Start of Given data
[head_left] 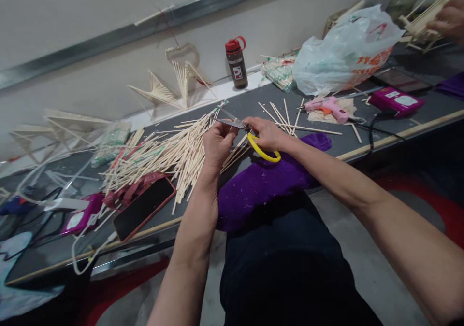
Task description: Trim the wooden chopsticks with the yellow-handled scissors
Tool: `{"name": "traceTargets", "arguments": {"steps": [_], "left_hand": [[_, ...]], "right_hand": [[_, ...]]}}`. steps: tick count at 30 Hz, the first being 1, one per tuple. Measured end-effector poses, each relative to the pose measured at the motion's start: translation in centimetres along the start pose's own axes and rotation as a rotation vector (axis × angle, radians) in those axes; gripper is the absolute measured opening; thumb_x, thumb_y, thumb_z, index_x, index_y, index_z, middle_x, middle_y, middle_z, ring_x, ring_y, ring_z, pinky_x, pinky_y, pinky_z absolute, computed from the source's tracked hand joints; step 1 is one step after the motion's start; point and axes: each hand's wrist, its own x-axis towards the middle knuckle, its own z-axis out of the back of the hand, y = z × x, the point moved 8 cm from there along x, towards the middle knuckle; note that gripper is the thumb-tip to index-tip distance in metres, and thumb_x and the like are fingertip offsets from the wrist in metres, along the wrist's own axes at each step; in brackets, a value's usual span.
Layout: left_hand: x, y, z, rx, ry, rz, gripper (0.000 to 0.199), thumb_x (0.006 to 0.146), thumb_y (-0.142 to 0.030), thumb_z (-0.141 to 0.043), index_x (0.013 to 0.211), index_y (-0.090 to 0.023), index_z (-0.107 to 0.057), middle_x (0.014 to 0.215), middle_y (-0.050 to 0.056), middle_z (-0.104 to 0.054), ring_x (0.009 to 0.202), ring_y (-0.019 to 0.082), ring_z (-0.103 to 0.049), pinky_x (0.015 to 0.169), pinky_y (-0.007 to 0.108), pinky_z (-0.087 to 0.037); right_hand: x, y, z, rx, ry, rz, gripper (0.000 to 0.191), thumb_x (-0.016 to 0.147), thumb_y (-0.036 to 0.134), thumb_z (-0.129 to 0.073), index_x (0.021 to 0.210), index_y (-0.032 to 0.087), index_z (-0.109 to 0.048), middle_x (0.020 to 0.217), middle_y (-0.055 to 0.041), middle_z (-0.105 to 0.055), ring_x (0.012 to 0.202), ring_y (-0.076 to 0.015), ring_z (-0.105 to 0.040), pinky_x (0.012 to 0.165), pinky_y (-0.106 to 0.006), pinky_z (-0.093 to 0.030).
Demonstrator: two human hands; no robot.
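My right hand (266, 134) is closed on a pair of scissors with yellow handles (261, 153), whose blades point left and are parted. Close by the blades, my left hand (219, 145) is pinched, apparently on a thin wooden stick (236, 120) whose pale end shows between the blades. The fingers cover most of that stick. Beneath and left of my hands spreads a big loose pile of wooden sticks (181, 147). A purple cloth (261, 188) lies over the table edge and lap below them.
Several loose sticks, a pink glue gun (328, 107) and a magenta box (397, 100) lie to the right. Behind stand a bottle (237, 65) and a plastic bag (348, 50). A phone (145, 209) and cables are at left. Another person's hand (451, 19) holds a stick structure.
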Motion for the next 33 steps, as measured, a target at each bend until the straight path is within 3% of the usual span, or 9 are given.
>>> {"name": "traceTargets", "arguments": {"steps": [4,7,11,23,33], "left_hand": [[0.0,-0.3,0.6,0.033,-0.062,-0.019,0.015,0.084,-0.026,-0.063,0.071,-0.020,-0.063,0.063,-0.003,-0.066,0.047,0.008,-0.052,0.050,0.021,-0.040],[-0.1,-1.1,0.7,0.107,-0.048,-0.097,0.020,0.086,-0.026,-0.060,0.067,-0.021,-0.064,0.063,-0.002,-0.067,0.056,0.010,-0.058,0.059,0.022,-0.044],[-0.1,-1.4,0.6,0.108,-0.003,-0.117,0.029,0.088,-0.034,-0.059,0.063,-0.021,-0.063,0.059,-0.001,-0.063,0.054,0.010,-0.055,0.058,0.023,-0.042],[-0.4,-0.3,-0.6,-0.127,0.180,0.074,0.038,0.086,-0.045,-0.060,0.057,-0.020,-0.058,0.051,-0.002,-0.051,0.045,0.008,-0.039,0.045,0.023,-0.029],[-0.4,0.3,-0.1,-0.095,0.139,0.031,0.039,0.089,-0.039,-0.057,0.055,-0.020,-0.058,0.052,-0.002,-0.054,0.044,0.007,-0.041,0.046,0.024,-0.032]], "right_hand": [[0.2,-0.2,-0.1,0.023,0.002,-0.031,0.058,0.076,0.039,-0.065,0.130,0.022,-0.052,0.095,-0.0031,-0.059,0.079,-0.0177,-0.052,0.076,-0.032,-0.041],[0.1,0.0,0.0,0.040,-0.005,-0.020,0.064,0.074,0.043,-0.068,0.132,0.024,-0.050,0.099,-0.0037,-0.060,0.080,-0.0178,-0.053,0.076,-0.033,-0.042],[-0.2,0.4,0.2,0.052,-0.016,0.031,0.065,0.075,0.042,-0.069,0.134,0.023,-0.048,0.109,-0.0060,-0.060,0.085,-0.0189,-0.055,0.080,-0.036,-0.045],[-0.3,0.3,0.1,0.071,0.000,0.093,0.067,0.075,0.042,-0.070,0.135,0.022,-0.047,0.119,-0.0092,-0.058,0.099,-0.0231,-0.057,0.091,-0.042,-0.046],[-0.3,0.3,-0.1,0.046,0.023,0.056,0.049,0.078,0.026,-0.059,0.126,0.023,-0.055,0.100,-0.0040,-0.065,0.077,-0.0167,-0.052,0.076,-0.032,-0.043]]}}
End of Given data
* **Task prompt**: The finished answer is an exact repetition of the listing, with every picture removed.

* **Final answer**:
[head_left] 
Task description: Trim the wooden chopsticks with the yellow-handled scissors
Tool: `{"name": "traceTargets", "arguments": {"steps": [_], "left_hand": [[_, ...]], "right_hand": [[_, ...]]}}`. steps: tick count at 30 Hz, the first being 1, one per tuple. Measured end-effector poses, each relative to the pose measured at the motion's start: translation in centimetres along the start pose's own axes and rotation as a rotation vector (axis × angle, radians) in those axes; gripper is the absolute measured opening; thumb_x, thumb_y, thumb_z, index_x, index_y, index_z, middle_x, middle_y, middle_z, ring_x, ring_y, ring_z, pinky_x, pinky_y, pinky_z absolute, computed from the source's tracked hand joints; step 1 is one step after the motion's start; point and axes: each hand's wrist, its own x-axis towards the middle knuckle, its own z-axis out of the back of the hand, y = z × x, the point moved 8 cm from there along x, towards the middle knuckle; note that gripper is the thumb-tip to index-tip distance in metres, and thumb_x and the like are fingertip offsets from the wrist in metres, along the wrist's own axes at each step; in brackets, a value's usual span.
Layout: left_hand: x, y, z, rx, ry, rz, gripper (0.000 to 0.199), thumb_x (0.006 to 0.146), thumb_y (-0.142 to 0.030), thumb_z (-0.141 to 0.043), index_x (0.013 to 0.211), index_y (-0.090 to 0.023), index_z (-0.107 to 0.057), middle_x (0.014 to 0.215), middle_y (-0.050 to 0.056), middle_z (-0.104 to 0.054), ring_x (0.009 to 0.202), ring_y (-0.019 to 0.082), ring_z (-0.103 to 0.049), pinky_x (0.015 to 0.169), pinky_y (-0.007 to 0.108), pinky_z (-0.087 to 0.037); right_hand: x, y, z, rx, ry, rz, gripper (0.000 to 0.191), thumb_x (-0.016 to 0.147), thumb_y (-0.036 to 0.134), thumb_z (-0.129 to 0.073), index_x (0.021 to 0.210), index_y (-0.032 to 0.087), index_z (-0.109 to 0.048), middle_x (0.020 to 0.217), middle_y (-0.055 to 0.041), middle_z (-0.105 to 0.055), ring_x (0.012 to 0.202), ring_y (-0.076 to 0.015), ring_z (-0.105 to 0.040), pinky_x (0.012 to 0.165), pinky_y (-0.106 to 0.006), pinky_z (-0.093 to 0.030).
Demonstrator: two human hands; no robot.
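My right hand (266, 134) is closed on a pair of scissors with yellow handles (261, 153), whose blades point left and are parted. Close by the blades, my left hand (219, 145) is pinched, apparently on a thin wooden stick (236, 120) whose pale end shows between the blades. The fingers cover most of that stick. Beneath and left of my hands spreads a big loose pile of wooden sticks (181, 147). A purple cloth (261, 188) lies over the table edge and lap below them.
Several loose sticks, a pink glue gun (328, 107) and a magenta box (397, 100) lie to the right. Behind stand a bottle (237, 65) and a plastic bag (348, 50). A phone (145, 209) and cables are at left. Another person's hand (451, 19) holds a stick structure.
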Motion for the next 33 steps, as measured, a target at each bend until the straight path is within 3% of the usual span, or 9 are given.
>>> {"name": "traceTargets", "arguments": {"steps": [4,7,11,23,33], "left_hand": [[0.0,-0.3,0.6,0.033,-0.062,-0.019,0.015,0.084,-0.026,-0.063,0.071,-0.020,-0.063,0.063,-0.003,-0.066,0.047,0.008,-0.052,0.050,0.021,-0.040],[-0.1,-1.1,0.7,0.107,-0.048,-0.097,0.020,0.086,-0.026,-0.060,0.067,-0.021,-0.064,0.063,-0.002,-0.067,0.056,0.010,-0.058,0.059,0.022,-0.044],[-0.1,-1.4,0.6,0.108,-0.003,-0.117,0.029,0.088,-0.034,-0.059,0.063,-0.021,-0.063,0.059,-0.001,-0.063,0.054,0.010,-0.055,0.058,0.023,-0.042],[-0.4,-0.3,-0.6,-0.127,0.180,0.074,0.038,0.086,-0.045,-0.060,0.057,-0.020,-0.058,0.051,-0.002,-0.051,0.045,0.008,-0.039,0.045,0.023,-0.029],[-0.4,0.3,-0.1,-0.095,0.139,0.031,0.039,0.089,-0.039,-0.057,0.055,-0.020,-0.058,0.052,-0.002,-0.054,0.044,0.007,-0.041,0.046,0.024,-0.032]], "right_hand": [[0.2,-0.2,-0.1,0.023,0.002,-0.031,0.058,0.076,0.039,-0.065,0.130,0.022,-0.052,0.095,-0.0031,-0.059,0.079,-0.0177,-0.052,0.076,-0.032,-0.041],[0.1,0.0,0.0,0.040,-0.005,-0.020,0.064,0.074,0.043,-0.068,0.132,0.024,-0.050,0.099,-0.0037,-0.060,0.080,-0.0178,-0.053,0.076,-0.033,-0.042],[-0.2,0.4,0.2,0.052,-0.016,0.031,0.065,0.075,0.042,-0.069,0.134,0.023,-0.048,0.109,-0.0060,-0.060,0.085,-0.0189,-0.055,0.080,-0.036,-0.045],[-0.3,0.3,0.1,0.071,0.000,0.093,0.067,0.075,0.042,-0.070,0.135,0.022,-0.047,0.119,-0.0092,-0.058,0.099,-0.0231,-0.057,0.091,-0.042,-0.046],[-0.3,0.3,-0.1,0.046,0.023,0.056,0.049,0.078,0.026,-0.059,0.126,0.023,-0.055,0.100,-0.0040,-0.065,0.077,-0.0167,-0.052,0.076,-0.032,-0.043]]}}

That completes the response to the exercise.